*** Stored data ***
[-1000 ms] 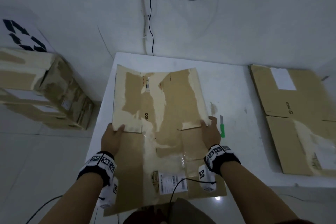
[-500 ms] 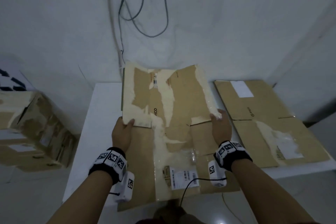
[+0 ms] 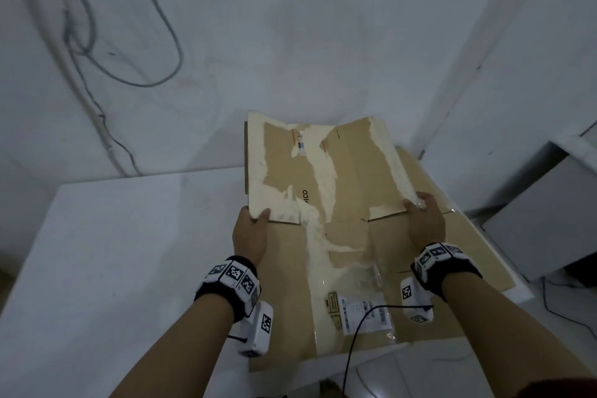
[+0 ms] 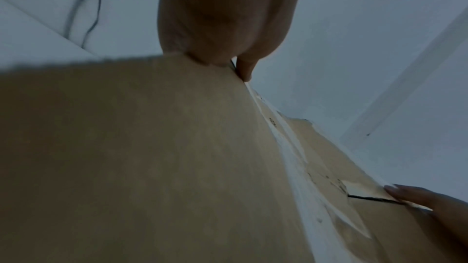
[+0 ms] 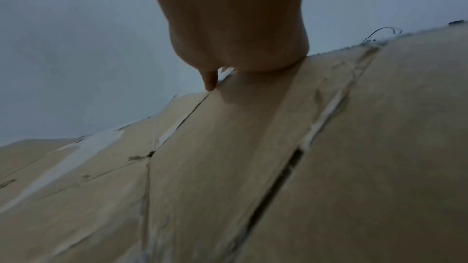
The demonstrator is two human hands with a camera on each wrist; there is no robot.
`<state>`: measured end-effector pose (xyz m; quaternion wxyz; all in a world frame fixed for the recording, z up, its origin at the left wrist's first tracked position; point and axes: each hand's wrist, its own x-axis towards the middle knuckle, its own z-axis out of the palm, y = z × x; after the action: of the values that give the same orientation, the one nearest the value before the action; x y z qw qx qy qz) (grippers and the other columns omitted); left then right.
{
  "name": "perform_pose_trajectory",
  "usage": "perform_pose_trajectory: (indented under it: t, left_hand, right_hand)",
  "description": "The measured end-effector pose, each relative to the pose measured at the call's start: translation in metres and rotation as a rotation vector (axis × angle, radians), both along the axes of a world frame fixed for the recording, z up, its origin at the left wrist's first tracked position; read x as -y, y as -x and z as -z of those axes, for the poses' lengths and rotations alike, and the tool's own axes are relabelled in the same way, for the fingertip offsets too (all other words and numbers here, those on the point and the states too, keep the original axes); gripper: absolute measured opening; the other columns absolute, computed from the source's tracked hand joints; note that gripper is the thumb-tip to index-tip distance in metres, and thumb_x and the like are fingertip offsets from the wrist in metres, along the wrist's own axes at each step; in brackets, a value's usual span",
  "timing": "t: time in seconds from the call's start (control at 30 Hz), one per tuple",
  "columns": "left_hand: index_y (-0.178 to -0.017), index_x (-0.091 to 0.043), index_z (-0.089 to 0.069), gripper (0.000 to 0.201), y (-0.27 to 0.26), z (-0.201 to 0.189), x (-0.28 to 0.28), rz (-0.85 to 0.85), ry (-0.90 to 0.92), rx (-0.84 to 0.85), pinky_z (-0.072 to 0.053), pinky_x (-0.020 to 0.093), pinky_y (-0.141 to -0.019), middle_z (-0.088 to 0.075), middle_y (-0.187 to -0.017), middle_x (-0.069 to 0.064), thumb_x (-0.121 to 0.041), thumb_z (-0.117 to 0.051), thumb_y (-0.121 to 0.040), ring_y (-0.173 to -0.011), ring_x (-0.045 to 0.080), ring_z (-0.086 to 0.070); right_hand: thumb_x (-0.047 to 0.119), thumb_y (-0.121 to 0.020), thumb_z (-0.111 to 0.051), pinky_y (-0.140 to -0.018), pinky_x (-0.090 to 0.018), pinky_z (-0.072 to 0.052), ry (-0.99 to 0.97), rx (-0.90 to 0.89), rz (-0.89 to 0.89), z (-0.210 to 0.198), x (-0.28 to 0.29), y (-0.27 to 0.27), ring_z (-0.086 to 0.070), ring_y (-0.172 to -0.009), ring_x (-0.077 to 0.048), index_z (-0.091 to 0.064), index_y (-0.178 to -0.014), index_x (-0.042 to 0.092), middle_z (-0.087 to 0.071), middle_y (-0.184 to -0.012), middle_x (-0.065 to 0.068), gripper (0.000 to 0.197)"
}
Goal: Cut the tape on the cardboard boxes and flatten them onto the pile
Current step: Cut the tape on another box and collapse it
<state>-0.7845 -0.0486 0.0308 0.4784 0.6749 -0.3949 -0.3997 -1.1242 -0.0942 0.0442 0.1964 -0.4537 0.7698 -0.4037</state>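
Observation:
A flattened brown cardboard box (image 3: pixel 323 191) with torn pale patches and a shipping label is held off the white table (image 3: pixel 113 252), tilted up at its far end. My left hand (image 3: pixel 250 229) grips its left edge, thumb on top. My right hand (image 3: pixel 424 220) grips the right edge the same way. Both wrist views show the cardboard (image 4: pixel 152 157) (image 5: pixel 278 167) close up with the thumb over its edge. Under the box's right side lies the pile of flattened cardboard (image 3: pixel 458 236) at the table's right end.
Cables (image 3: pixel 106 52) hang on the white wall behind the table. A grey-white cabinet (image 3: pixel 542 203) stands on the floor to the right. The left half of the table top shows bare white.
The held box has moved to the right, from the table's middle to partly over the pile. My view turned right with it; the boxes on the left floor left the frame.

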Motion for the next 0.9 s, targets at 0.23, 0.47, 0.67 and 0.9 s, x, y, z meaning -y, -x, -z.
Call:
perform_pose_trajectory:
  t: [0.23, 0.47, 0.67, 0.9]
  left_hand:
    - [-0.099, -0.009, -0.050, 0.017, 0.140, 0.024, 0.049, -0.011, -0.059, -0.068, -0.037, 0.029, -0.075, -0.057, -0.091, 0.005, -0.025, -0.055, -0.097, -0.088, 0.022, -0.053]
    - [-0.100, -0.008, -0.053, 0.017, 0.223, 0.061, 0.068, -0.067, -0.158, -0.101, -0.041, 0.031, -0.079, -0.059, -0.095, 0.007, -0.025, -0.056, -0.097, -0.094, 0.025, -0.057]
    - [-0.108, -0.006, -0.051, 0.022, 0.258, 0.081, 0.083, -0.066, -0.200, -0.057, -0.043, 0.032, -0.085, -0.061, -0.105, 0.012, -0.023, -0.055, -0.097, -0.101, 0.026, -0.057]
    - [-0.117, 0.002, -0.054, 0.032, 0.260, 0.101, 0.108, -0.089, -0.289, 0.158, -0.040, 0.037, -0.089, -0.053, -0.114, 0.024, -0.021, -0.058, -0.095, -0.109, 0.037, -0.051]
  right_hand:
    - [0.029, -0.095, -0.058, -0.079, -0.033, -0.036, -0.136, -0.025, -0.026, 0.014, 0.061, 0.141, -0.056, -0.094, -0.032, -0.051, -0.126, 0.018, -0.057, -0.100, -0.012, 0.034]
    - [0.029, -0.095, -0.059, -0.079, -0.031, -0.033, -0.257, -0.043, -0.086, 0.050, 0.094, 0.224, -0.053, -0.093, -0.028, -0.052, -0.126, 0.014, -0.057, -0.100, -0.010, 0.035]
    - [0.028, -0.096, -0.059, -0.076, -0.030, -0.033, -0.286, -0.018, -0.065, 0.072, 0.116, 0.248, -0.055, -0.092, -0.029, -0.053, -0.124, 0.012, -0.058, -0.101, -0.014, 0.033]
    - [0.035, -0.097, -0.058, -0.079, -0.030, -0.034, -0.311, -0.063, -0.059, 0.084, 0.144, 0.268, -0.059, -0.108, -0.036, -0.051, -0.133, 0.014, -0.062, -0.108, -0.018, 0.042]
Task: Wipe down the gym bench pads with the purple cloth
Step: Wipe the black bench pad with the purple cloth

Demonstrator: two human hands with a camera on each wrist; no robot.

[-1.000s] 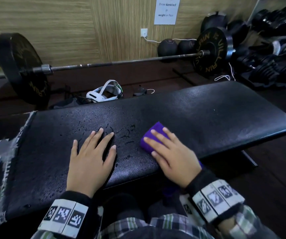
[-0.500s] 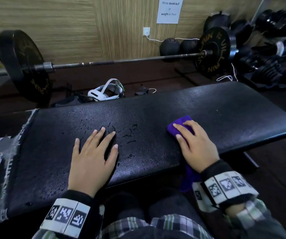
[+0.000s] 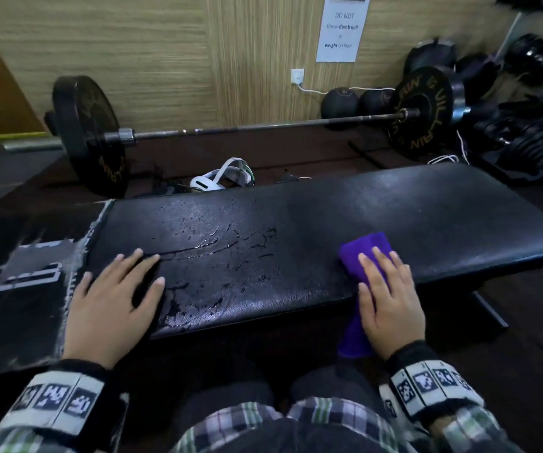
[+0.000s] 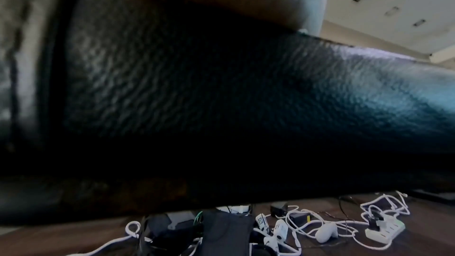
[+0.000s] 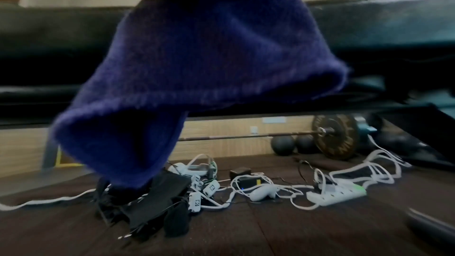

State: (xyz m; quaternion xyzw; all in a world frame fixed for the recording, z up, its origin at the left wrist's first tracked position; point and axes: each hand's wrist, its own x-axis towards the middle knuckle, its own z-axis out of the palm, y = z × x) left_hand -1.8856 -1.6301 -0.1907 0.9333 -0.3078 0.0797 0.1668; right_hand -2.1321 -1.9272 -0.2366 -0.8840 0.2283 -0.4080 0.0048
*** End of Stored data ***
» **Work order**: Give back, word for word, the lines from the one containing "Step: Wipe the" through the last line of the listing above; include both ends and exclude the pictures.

» **Completed task**:
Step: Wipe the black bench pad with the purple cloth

Demonstrator: two human hands with a camera on each wrist; no robot.

[-1.000s] 
[-0.500s] 
[+0.000s] 
[+0.000s] 
[+0.000s] 

State: (xyz m; quaternion xyzw; all in a world frame fixed for the recording, z up, its origin at the left wrist's first tracked position; point and axes: each hand's wrist, its own x-axis towards the middle knuckle, its own z-axis out of the palm, y = z × x) left_hand -1.8856 -1.6301 -0.1907 0.9333 -0.3078 0.0797 0.1668; right_hand -2.1321 -1.9272 -0.2366 -0.8840 0.2283 -0.4080 0.0048

No additional answer is needed here.